#### Instructions for the task:
Your answer must hold only the lines below from the line containing "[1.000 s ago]" through the line containing "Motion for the", each reproduced exactly.
--- Data section Enclosed Below ---
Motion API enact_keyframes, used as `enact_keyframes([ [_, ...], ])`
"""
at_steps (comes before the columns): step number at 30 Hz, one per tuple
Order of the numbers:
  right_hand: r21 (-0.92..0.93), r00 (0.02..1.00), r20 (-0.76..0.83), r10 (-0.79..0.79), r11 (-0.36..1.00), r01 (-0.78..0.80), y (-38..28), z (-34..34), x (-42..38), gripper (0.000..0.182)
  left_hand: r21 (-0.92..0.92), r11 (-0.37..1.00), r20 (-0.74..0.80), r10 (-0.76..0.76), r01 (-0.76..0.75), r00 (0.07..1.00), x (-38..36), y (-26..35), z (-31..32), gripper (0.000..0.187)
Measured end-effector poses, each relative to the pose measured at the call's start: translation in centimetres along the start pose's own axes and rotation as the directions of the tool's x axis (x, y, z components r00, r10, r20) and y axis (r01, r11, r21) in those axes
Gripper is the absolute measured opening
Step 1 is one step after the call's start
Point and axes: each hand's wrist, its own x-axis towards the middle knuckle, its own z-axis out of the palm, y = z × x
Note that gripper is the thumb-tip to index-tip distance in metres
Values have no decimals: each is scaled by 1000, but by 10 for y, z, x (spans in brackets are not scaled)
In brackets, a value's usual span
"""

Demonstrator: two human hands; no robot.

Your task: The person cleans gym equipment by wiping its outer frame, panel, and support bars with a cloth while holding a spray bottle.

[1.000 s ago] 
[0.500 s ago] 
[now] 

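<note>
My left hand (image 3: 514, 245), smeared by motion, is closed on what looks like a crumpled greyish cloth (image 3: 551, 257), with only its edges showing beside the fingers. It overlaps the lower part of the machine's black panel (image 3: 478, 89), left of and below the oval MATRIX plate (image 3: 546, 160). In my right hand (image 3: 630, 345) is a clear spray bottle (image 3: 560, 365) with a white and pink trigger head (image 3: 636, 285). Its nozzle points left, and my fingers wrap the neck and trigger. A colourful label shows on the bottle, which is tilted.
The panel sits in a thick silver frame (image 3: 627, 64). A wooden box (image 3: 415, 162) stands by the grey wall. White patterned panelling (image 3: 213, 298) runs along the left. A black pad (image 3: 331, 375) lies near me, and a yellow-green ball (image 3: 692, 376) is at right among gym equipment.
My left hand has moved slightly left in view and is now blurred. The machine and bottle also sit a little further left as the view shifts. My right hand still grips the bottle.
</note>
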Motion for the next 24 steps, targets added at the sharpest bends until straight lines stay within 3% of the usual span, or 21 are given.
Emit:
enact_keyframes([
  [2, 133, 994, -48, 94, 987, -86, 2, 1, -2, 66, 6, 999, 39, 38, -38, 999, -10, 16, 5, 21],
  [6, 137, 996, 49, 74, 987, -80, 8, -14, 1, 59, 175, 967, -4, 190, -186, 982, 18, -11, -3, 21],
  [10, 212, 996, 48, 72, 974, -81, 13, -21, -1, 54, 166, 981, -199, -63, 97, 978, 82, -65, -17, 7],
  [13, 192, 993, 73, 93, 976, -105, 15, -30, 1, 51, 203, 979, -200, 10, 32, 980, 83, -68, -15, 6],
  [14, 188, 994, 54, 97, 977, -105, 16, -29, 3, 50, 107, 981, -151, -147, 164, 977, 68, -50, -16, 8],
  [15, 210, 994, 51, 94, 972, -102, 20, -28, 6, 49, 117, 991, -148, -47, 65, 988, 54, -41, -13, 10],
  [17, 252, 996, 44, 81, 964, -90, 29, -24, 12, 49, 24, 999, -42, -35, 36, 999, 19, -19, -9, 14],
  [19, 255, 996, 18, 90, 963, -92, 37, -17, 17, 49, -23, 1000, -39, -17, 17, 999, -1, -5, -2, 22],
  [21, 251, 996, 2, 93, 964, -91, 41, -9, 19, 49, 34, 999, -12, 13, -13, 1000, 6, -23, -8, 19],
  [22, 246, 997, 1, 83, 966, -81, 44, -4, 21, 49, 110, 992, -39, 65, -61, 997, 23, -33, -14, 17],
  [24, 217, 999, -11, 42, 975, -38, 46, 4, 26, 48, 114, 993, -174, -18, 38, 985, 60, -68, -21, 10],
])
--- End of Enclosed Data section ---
#### Result:
[1.000 s ago] 
[0.500 s ago] 
[now] 

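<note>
My left hand (image 3: 514, 245), smeared by motion, is closed on what looks like a crumpled greyish cloth (image 3: 551, 257), with only its edges showing beside the fingers. It overlaps the lower part of the machine's black panel (image 3: 478, 89), left of and below the oval MATRIX plate (image 3: 546, 160). In my right hand (image 3: 630, 345) is a clear spray bottle (image 3: 560, 365) with a white and pink trigger head (image 3: 636, 285). Its nozzle points left, and my fingers wrap the neck and trigger. A colourful label shows on the bottle, which is tilted.
The panel sits in a thick silver frame (image 3: 627, 64). A wooden box (image 3: 415, 162) stands by the grey wall. White patterned panelling (image 3: 213, 298) runs along the left. A black pad (image 3: 331, 375) lies near me, and a yellow-green ball (image 3: 692, 376) is at right among gym equipment.
My left hand has moved slightly left in view and is now blurred. The machine and bottle also sit a little further left as the view shifts. My right hand still grips the bottle.
</note>
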Motion for the next 24 steps, targets added at the sharpest bends until straight lines stay within 3% of the usual span, or 21 are given.

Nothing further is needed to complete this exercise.